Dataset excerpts
Segment Open

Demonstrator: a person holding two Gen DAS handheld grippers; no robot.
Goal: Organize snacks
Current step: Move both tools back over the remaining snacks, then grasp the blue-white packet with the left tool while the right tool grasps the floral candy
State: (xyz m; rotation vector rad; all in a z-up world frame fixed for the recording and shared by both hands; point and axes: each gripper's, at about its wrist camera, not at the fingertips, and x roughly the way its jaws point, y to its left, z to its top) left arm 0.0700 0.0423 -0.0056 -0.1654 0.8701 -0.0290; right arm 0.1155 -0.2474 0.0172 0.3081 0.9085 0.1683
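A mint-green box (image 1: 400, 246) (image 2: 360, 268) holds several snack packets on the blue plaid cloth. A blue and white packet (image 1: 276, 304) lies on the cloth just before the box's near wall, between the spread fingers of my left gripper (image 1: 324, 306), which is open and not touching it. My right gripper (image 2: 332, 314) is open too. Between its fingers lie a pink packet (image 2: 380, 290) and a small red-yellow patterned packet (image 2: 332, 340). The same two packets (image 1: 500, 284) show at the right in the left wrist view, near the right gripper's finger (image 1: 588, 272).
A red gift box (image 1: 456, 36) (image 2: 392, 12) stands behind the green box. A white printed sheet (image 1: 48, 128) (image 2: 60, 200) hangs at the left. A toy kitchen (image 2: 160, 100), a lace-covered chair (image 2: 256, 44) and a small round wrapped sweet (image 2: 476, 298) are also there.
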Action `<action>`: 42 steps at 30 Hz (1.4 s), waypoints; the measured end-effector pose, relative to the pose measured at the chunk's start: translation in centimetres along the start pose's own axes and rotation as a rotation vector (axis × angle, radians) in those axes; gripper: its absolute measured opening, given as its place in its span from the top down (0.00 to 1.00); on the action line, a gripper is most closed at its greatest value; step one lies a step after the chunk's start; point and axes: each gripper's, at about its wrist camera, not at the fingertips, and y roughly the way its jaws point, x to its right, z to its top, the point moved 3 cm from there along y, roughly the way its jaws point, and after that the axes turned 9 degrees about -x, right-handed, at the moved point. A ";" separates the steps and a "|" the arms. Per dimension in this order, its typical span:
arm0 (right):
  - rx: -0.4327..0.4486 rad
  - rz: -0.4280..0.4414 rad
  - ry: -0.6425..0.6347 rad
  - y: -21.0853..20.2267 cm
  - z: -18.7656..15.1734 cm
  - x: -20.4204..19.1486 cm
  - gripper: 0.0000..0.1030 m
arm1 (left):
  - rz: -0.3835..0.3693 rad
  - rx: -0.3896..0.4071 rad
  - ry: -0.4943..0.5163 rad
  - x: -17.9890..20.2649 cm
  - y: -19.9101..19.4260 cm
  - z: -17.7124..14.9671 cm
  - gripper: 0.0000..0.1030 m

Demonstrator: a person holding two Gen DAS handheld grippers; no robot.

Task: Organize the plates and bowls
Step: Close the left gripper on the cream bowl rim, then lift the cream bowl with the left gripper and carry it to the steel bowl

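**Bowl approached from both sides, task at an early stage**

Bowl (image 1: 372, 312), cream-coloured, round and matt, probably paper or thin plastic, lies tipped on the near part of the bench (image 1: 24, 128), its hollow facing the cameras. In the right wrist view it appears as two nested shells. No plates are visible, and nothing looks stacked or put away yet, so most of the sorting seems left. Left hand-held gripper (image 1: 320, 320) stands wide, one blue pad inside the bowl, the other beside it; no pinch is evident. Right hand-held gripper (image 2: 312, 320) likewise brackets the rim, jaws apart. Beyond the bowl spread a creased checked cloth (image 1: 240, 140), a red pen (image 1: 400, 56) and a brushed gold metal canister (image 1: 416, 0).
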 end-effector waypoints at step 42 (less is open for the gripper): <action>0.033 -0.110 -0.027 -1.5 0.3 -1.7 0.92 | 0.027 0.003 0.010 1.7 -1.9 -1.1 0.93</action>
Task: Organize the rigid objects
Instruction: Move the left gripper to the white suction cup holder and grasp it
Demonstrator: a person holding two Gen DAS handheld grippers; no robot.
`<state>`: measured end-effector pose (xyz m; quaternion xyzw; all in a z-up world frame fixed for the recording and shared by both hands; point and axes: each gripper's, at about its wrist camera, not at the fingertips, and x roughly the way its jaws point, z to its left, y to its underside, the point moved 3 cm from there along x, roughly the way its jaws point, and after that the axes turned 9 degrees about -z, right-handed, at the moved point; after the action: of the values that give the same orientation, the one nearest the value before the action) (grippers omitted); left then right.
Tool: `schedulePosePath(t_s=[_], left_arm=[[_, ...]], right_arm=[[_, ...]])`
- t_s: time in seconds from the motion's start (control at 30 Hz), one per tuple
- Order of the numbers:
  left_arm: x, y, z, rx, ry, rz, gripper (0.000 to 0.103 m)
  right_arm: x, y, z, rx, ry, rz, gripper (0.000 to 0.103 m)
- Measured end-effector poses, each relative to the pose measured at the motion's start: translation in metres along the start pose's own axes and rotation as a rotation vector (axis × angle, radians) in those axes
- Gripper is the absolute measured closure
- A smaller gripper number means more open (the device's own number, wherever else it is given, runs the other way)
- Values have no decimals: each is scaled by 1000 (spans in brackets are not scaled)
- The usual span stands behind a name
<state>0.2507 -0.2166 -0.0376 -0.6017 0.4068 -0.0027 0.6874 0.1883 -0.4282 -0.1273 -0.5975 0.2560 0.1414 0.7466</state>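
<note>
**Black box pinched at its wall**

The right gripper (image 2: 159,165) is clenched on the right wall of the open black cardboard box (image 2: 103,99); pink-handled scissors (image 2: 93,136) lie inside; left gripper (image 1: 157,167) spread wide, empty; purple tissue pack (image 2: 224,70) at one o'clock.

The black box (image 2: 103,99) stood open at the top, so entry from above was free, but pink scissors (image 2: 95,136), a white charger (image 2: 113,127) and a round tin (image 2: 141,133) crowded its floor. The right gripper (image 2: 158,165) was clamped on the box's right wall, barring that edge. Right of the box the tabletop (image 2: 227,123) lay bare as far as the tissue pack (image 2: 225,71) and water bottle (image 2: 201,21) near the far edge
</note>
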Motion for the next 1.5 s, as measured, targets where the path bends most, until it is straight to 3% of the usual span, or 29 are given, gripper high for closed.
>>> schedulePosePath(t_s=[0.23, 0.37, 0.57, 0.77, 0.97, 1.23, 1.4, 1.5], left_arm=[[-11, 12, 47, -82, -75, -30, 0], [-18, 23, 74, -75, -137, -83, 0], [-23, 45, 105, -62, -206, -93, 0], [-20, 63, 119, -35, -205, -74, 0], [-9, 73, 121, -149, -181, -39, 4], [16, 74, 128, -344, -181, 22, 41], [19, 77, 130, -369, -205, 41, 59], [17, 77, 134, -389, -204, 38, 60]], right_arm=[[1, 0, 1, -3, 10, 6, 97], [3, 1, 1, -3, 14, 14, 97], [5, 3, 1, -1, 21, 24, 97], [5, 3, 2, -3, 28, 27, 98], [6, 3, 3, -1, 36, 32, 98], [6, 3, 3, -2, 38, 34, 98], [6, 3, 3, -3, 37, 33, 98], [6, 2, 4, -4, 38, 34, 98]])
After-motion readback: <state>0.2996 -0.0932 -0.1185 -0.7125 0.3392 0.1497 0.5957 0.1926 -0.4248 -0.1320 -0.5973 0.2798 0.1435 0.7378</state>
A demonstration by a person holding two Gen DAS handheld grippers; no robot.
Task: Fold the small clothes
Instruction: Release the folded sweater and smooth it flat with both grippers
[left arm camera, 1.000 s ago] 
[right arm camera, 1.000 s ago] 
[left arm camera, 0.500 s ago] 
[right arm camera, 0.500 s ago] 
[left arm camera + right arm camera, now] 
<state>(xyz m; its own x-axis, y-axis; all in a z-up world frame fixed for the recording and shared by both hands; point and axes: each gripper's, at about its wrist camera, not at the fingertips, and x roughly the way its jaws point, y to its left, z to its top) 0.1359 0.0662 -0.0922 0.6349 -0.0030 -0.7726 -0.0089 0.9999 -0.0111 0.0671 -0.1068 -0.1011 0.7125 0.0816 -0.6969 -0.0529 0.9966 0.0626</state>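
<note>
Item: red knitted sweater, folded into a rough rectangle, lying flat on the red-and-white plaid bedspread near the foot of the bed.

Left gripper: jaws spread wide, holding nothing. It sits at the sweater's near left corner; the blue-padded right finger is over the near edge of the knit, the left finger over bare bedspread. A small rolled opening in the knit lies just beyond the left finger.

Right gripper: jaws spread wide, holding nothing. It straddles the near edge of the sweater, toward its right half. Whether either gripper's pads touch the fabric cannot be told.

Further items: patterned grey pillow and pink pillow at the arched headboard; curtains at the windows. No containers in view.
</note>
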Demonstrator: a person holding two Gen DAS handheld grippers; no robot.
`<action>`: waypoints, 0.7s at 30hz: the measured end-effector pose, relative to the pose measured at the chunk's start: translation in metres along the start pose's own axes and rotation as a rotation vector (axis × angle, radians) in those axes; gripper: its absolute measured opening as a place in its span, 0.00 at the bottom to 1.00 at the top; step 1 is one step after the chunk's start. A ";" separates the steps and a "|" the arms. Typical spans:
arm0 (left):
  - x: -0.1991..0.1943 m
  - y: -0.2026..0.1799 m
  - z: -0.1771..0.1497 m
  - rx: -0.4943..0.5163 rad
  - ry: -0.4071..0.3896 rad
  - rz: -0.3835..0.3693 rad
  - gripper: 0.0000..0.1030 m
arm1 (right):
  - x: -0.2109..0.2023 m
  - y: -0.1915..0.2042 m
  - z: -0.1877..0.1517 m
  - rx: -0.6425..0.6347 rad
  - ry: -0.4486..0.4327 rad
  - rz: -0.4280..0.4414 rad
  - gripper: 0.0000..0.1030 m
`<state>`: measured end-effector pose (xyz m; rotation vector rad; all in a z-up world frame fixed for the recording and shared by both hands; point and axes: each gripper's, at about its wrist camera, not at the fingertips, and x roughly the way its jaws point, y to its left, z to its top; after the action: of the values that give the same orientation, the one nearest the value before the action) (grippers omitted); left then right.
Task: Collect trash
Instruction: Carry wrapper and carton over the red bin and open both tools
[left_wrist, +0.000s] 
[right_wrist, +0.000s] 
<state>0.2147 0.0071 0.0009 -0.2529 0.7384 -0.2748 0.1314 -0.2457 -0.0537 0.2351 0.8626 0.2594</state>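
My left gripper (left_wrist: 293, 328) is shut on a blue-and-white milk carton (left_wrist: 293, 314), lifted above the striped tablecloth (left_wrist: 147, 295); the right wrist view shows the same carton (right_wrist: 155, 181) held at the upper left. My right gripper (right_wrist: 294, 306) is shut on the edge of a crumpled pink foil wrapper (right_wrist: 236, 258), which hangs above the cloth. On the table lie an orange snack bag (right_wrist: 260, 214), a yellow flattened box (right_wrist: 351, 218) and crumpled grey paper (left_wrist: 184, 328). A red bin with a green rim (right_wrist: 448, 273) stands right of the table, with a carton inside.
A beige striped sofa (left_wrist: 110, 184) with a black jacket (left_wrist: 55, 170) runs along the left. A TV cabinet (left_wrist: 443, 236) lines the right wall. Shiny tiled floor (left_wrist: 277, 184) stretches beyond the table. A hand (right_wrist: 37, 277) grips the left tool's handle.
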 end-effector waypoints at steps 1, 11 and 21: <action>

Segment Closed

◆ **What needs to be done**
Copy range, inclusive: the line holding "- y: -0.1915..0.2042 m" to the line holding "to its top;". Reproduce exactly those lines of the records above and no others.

◆ **Answer area**
  - y: -0.1915..0.2042 m
  - z: -0.1877..0.1517 m
  - rx: -0.6425..0.6347 rad
  - ry: -0.4486..0.4327 rad
  - rz: -0.4280..0.4414 rad
  - gripper: 0.0000..0.1030 m
`<state>`: measured end-effector pose (xyz m; rotation vector rad; all in a z-up world frame fixed for the recording and shared by both hands; point and axes: each gripper's, at about its wrist camera, not at the fingertips, and x roughly the way its jaws point, y to its left, z to its top; after the action: of the values that give the same orientation, the one nearest the value before the action) (grippers omitted); left then right.

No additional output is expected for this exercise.